▶ [Required action]:
Please reproduce exactly the lines that begin the listing below, up to and including the line where "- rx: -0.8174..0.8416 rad" occurs.
(Provided records Opens)
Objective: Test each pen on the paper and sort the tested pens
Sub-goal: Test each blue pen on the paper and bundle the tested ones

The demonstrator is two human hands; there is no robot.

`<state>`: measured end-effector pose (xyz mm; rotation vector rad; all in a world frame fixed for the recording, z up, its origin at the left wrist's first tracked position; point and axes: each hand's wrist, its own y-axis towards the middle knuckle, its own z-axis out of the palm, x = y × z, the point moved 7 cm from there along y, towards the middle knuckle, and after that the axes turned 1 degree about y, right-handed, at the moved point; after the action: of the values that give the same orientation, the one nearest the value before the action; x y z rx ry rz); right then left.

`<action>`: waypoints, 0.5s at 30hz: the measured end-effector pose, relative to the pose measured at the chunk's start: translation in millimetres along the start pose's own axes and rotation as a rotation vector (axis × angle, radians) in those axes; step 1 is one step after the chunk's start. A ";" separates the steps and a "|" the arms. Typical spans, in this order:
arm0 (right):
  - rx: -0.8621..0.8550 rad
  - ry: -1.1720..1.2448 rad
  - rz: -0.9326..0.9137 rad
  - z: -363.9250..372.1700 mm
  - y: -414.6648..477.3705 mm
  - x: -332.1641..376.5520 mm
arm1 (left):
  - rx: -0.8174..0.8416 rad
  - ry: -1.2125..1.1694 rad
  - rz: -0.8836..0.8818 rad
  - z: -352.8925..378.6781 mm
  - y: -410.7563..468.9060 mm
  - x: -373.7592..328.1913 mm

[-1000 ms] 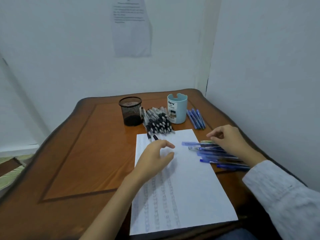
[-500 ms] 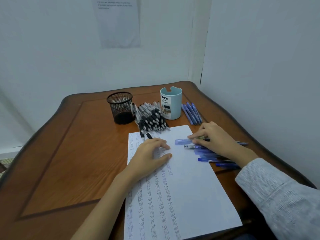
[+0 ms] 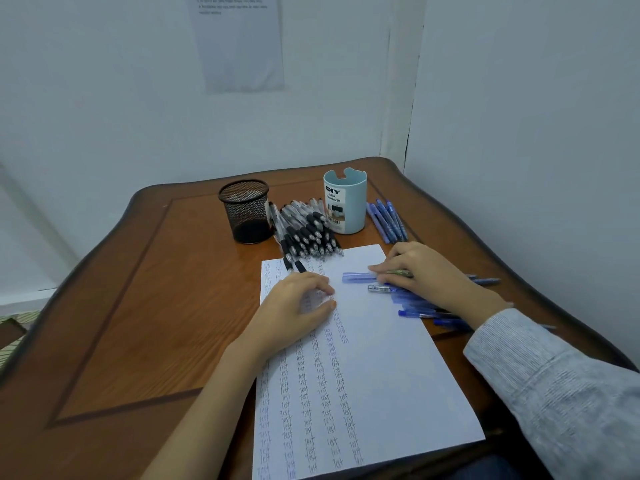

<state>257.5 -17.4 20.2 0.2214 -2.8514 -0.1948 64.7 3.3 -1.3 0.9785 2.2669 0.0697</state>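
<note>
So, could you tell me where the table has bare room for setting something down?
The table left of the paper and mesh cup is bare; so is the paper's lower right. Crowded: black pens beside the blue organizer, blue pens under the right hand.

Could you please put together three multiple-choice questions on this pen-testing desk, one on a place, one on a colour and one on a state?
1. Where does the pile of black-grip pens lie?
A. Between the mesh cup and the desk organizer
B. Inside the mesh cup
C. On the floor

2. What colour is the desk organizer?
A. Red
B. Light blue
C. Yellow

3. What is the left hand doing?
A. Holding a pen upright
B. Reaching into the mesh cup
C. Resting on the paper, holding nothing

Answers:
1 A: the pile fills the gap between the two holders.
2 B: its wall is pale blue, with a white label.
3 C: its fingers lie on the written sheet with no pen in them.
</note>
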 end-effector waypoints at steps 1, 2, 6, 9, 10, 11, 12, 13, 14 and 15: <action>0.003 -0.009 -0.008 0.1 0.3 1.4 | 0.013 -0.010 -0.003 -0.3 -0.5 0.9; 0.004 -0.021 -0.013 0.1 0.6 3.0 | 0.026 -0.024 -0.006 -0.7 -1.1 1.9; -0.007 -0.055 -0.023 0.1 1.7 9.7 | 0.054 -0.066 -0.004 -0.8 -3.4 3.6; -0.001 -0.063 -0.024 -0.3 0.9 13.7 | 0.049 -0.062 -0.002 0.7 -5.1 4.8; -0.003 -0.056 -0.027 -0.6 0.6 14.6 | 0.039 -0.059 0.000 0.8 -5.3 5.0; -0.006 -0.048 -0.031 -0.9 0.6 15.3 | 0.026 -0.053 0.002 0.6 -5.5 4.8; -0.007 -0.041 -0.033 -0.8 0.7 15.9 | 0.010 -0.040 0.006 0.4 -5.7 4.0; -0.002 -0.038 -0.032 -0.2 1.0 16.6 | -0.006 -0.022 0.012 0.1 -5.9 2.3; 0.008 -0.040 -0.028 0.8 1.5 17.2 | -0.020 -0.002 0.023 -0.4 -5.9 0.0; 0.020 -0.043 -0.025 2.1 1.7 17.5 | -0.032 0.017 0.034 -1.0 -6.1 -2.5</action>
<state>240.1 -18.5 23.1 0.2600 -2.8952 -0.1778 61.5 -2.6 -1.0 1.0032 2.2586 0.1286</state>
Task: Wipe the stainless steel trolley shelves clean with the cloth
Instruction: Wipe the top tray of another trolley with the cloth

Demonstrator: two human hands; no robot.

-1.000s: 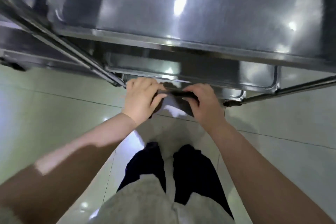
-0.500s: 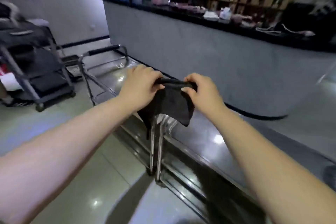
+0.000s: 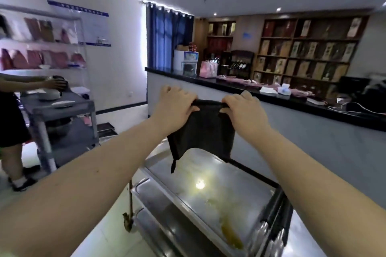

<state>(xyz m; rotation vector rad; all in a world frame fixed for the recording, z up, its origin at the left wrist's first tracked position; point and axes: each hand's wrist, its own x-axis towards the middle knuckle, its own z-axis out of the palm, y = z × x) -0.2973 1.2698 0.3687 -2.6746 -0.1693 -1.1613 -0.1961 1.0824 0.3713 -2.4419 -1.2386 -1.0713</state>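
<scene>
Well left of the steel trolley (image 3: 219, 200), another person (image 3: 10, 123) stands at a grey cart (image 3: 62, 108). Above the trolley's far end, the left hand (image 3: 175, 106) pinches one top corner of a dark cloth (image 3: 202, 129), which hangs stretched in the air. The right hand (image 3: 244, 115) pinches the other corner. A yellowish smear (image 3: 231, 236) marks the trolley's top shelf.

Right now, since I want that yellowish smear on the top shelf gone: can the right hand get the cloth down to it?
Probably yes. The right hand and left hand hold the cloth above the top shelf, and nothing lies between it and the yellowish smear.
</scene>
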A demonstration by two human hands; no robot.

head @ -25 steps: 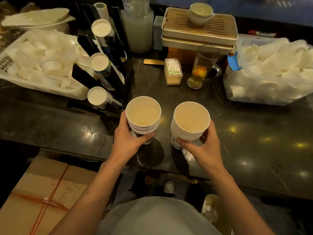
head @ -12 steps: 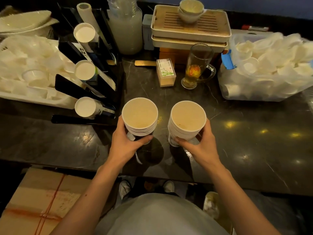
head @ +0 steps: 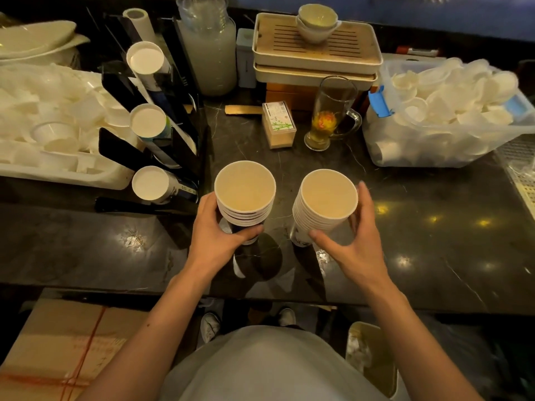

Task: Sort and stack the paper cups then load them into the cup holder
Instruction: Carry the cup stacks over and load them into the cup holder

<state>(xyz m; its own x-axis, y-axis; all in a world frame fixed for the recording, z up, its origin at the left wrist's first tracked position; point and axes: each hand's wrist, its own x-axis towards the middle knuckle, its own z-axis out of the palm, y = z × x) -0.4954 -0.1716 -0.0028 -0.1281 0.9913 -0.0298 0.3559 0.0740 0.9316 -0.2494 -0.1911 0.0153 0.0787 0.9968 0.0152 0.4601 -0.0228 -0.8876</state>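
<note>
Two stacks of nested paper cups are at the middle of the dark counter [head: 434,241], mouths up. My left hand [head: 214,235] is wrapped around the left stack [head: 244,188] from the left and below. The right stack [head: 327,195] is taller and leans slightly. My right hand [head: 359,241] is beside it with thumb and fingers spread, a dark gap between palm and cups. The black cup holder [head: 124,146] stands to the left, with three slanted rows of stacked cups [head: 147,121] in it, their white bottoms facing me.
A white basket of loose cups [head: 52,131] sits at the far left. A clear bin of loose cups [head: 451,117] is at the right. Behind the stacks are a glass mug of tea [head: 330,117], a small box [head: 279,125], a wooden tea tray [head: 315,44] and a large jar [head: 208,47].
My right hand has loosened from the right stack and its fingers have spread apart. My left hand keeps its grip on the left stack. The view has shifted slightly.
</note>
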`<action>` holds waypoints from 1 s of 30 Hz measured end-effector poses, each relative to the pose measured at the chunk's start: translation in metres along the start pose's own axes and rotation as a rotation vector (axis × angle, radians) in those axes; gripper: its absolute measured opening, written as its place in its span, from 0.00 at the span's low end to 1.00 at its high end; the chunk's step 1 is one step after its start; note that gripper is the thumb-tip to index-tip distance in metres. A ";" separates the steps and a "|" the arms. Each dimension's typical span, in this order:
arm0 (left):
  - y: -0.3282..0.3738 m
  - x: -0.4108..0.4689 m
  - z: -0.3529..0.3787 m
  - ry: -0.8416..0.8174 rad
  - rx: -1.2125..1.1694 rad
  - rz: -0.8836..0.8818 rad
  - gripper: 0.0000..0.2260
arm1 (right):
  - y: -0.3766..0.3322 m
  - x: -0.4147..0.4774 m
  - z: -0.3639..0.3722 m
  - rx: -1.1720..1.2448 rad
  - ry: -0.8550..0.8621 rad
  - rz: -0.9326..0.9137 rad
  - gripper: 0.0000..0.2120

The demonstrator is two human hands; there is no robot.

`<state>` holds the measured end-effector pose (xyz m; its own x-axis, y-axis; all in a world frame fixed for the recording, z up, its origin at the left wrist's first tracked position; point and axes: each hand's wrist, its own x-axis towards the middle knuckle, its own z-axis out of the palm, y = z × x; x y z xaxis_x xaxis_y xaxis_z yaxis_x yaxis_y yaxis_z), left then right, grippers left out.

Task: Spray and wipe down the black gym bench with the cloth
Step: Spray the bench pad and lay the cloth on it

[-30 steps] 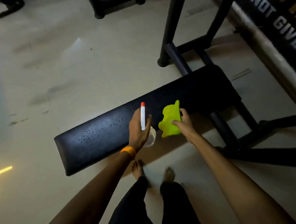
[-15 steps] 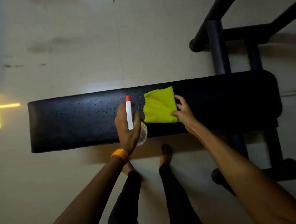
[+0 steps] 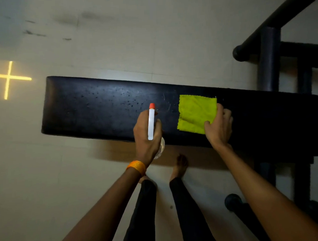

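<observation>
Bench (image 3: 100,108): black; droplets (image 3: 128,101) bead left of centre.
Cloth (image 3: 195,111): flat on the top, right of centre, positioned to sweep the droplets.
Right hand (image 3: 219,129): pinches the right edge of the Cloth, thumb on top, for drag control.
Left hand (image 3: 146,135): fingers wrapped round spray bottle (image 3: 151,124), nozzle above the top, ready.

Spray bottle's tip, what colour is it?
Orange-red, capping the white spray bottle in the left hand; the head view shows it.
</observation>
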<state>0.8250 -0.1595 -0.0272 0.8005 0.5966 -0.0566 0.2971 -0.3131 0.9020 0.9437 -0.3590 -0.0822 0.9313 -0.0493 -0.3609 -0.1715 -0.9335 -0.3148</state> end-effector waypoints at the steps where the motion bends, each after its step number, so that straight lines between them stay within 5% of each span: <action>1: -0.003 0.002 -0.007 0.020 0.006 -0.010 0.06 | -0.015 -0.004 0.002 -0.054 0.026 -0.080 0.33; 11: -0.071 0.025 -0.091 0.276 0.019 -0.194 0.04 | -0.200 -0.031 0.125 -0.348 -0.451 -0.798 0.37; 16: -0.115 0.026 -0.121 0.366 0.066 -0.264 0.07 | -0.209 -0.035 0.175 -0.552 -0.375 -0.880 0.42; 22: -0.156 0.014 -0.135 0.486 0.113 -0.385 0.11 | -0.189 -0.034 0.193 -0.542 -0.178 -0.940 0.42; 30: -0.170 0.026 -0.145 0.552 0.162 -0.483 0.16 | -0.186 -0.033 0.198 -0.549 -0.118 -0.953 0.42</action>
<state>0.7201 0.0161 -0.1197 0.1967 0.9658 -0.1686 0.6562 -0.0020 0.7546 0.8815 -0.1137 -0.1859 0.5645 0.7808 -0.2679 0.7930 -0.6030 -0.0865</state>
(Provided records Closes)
▶ [Exercise response]:
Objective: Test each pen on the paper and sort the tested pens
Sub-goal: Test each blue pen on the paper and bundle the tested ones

The demonstrator is two human hands; there is no robot.

`<state>`: measured end-effector pose (xyz mm; rotation vector rad; all in a world frame fixed for the recording, z up, its origin at the left wrist's first tracked position; point and axes: each hand's wrist, its own y-axis towards the middle knuckle, its own z-axis out of the palm, x = y × z, the point moved 7 cm from there along y, towards the middle knuckle, and after that the axes turned 1 degree about y, right-handed, at the moved point; after the action: of the values that give the same orientation, the one nearest the value before the action; x y z rx ry rz); right then left.

`<action>`: waypoints, 0.5s at 30hz: the measured end-effector pose, relative to the pose measured at the chunk's start: translation in millimetres along the start pose's own axes and rotation as a rotation vector (axis × angle, radians) in those axes; step 1 is one step after the chunk's start. A ";" separates the steps and a "|" the arms. Typical spans, in this order:
arm0 (right):
  - rx: -0.8621..0.8550 rad
  - ry: -1.1720..1.2448 rad
  - rz: -0.9326..0.9137 rad
  - z: -363.9250..372.1700 mm
  - y: -414.6648..477.3705 mm
  - x: -332.1641..376.5520 mm
arm1 (left):
  - rx: -0.8174..0.8416 rad

The requested output has been given in full.